[glue-wg] Open enumeration values for the generic service provider

stephen.burke at stfc.ac.uk stephen.burke at stfc.ac.uk
Wed Jul 4 14:06:50 EDT 2012


Florido Paganelli [mailto:florido.paganelli at hep.lu.se] said:
> GOCDB people will not be happy, but I would like it to be changed the 
> same as the InterfaceName.

I've submitted a bug, so I'll change it unless there is disagreement. The list of types should still record VOMS as a deprecated value.

> I think we should decide a way to define these policies, I mean 
> instances of them, or a canonical way of representing them...
> 
> I think the description in GFD147 is vague, and on the other hand it 
> would be nice to have some kind of "library" for these policies to be 
> reused by coders.

GFD 147 is deliberately vague because the policy Schemes are supposed to be extensible - in effect they are a more elaborate version of an enumerated type, and should be documented in the same kind of way. The same logical policy could be expressed differently in different Schemes, and it's open to implementations to support more than one Scheme if they choose.

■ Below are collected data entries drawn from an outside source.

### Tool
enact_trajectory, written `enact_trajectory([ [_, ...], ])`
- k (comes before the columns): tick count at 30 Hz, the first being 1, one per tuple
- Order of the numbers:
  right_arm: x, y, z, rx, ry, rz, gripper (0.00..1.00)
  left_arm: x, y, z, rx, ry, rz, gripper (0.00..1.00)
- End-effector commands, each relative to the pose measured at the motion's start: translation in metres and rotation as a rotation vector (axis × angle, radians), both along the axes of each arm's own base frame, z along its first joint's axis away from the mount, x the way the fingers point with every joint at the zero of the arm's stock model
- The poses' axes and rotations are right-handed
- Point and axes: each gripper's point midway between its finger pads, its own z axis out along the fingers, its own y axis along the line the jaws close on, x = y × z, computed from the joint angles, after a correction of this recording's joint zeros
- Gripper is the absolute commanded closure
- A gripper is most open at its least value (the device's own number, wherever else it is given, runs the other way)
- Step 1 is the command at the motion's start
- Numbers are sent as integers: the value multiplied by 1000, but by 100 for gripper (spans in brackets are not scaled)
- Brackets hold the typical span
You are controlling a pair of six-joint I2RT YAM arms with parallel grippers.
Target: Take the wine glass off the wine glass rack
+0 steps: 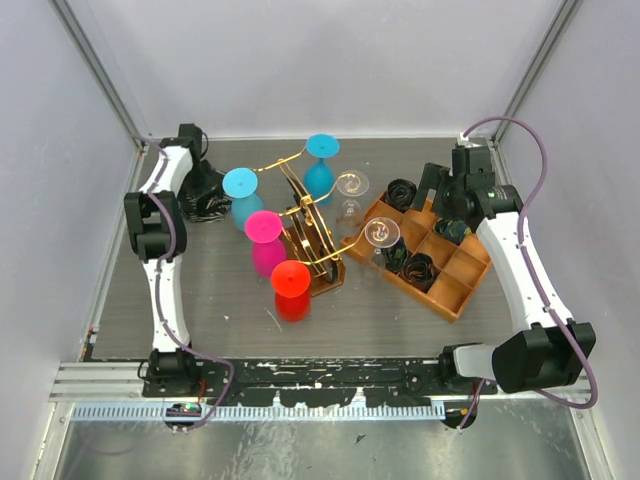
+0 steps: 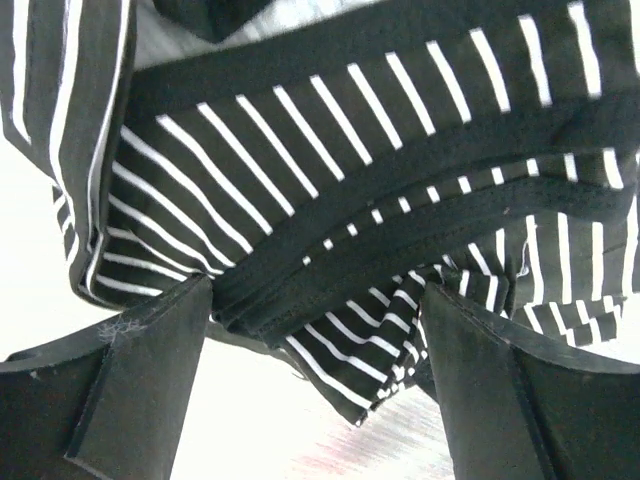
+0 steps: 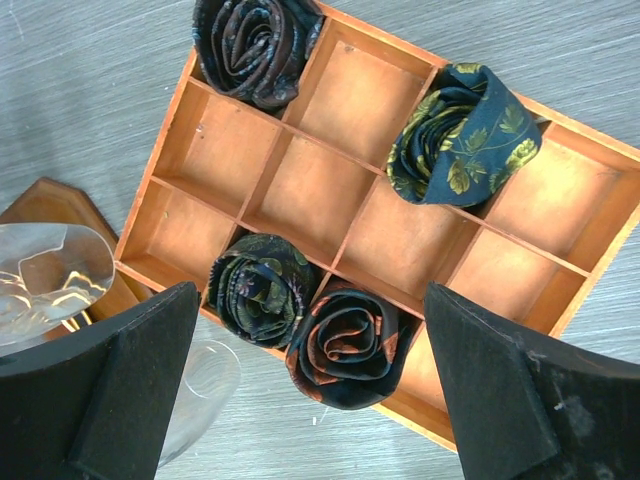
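Note:
The gold wire wine glass rack (image 1: 312, 238) stands on its brown wooden base mid-table. Several wine glasses hang upside down on its arms: blue (image 1: 242, 190), teal (image 1: 321, 160), pink (image 1: 264, 240), red (image 1: 291, 290), and two clear ones (image 1: 351, 188) (image 1: 381, 238) on the right side. My right gripper (image 1: 440, 200) is open and empty above the orange tray, right of the clear glasses; in the right wrist view (image 3: 310, 340) a clear glass (image 3: 50, 280) shows at the left edge. My left gripper (image 1: 205, 190) is open at the back left, over a striped cloth (image 2: 330, 180).
The orange compartmented tray (image 1: 462, 272) lies right of the rack and holds several rolled ties (image 3: 255, 45); it also shows in the right wrist view (image 3: 350, 100). The black-and-white striped cloth (image 1: 212, 205) lies at the back left. Grey walls close the back and sides.

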Motion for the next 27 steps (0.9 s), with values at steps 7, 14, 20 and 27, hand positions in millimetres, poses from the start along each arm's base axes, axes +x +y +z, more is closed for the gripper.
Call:
enact_trajectory([
  [7,3,-1,24,-1,-71,5,0,52,-74,71,-203,-366,-170,8],
  [14,-3,-5,29,-17,-84,-4,0,59,-106,29,-373,-275,-243,11],
  [20,-4,-8,30,-33,-83,-9,0,31,-85,-11,-345,-104,-158,12],
  [27,-2,-4,24,-12,-77,0,0,5,6,7,38,-9,-33,8],
])
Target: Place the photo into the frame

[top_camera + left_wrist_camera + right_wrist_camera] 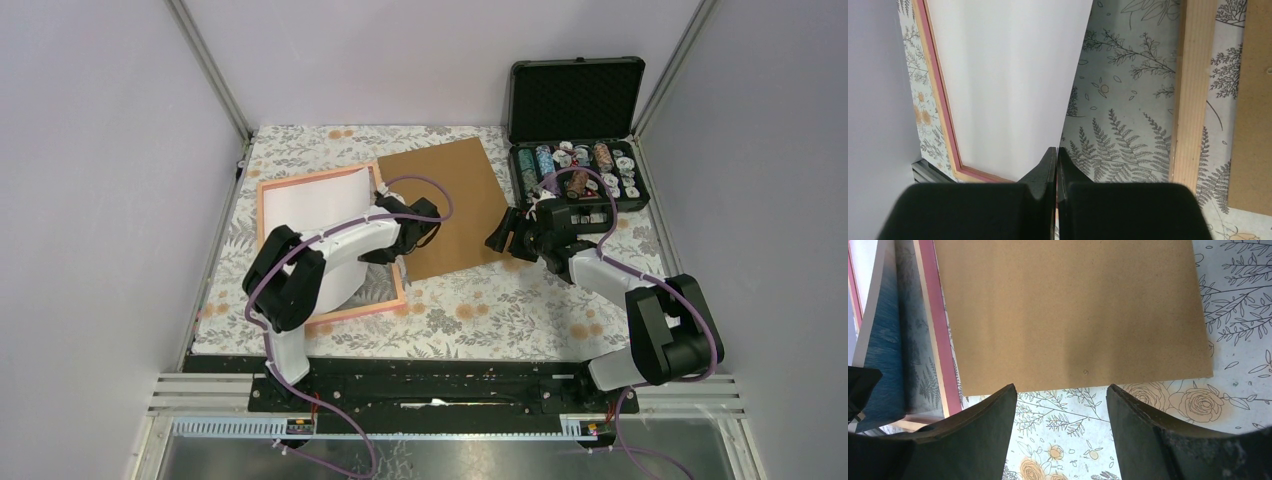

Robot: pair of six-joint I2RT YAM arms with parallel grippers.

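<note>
The frame (262,215) lies flat on the left half of the flower-patterned counter (500,300), its pink border facing up. The photo (315,200) rests inside it with the white back upward, covering most of the opening on the left. Its right edge is lifted off the pane and curls upward (the right wrist view catches the blue printed side underneath). The left claw (1056,155) reaches over the frame's right part with its two fingers pressed together, and the photo's raised edge runs straight into the closed tips, so it looks pinched there. A strip of bare pane shows between that edge and the frame's right rail.

A brown board (450,205) lies just right of the frame, overlapping its right edge. The right claw (1060,390) hovers by the board's near edge, fingers spread wide and holding nothing. At the far right corner an open black case (575,100) holds rows of round chips (580,170).
</note>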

  It may be worth saying at this point that I've been commissioned by EGI to write a profile document to specify the usage of GLUE 2 objects and attributes in EGI - I hope to have a first draft by the end of the month.

> Can you sketch a definition that is consistent with GFD147 for GLUE2? 
> maybe we can use that as an example for future policy definitions.

One aspect is forced by the structure of the schema, that the Rules are an unordered list - I think we considered what we would need to specify an ordering and decided it would be too complicated. This is a non-trivial point since the security rules on the services (LCMAPS etc) are in general evaluated as an ordered list, so the real mapping may not be representable in GLUE (also the rule sets may be too long to publish in a practical way).

  The general principle is that you apply a matching algorithm between each Rule and the credentials of the user. If any of the Rules match then the overall result is success, otherwise failure. Success means the user is likely to be authorised (AccessPolicy) or mapped to the associated Share (MappingPolicy) - "likely" because this is not a decision point for security puposes, so the actual security rules on the service will always take precedence. 

  The format of the Rules is:

o A DN (in the usual string representation) which matches against the user DN.

o ALL which always matches.

o NONE which never matches.

or has the form <type>:<string>, where the interpretation of <string> depends on <type>:

o VO:<vo-name> matches if the user is a member of VO <vo-name>.

o VOMS:<fqan> matches if the primary FQAN of the user (if any) is <fqan>. This might get extended to allow wildcards if it ever gets implemented.

o MYPROXY:<myproxy-rule> matches according to the rules defined for myproxy configuration.

Any format unknown to the client must fail to match but not be faulted, hence new <type>s can be added without breaking backward compatibility.

All matching is case-sensitive as implied by the schema.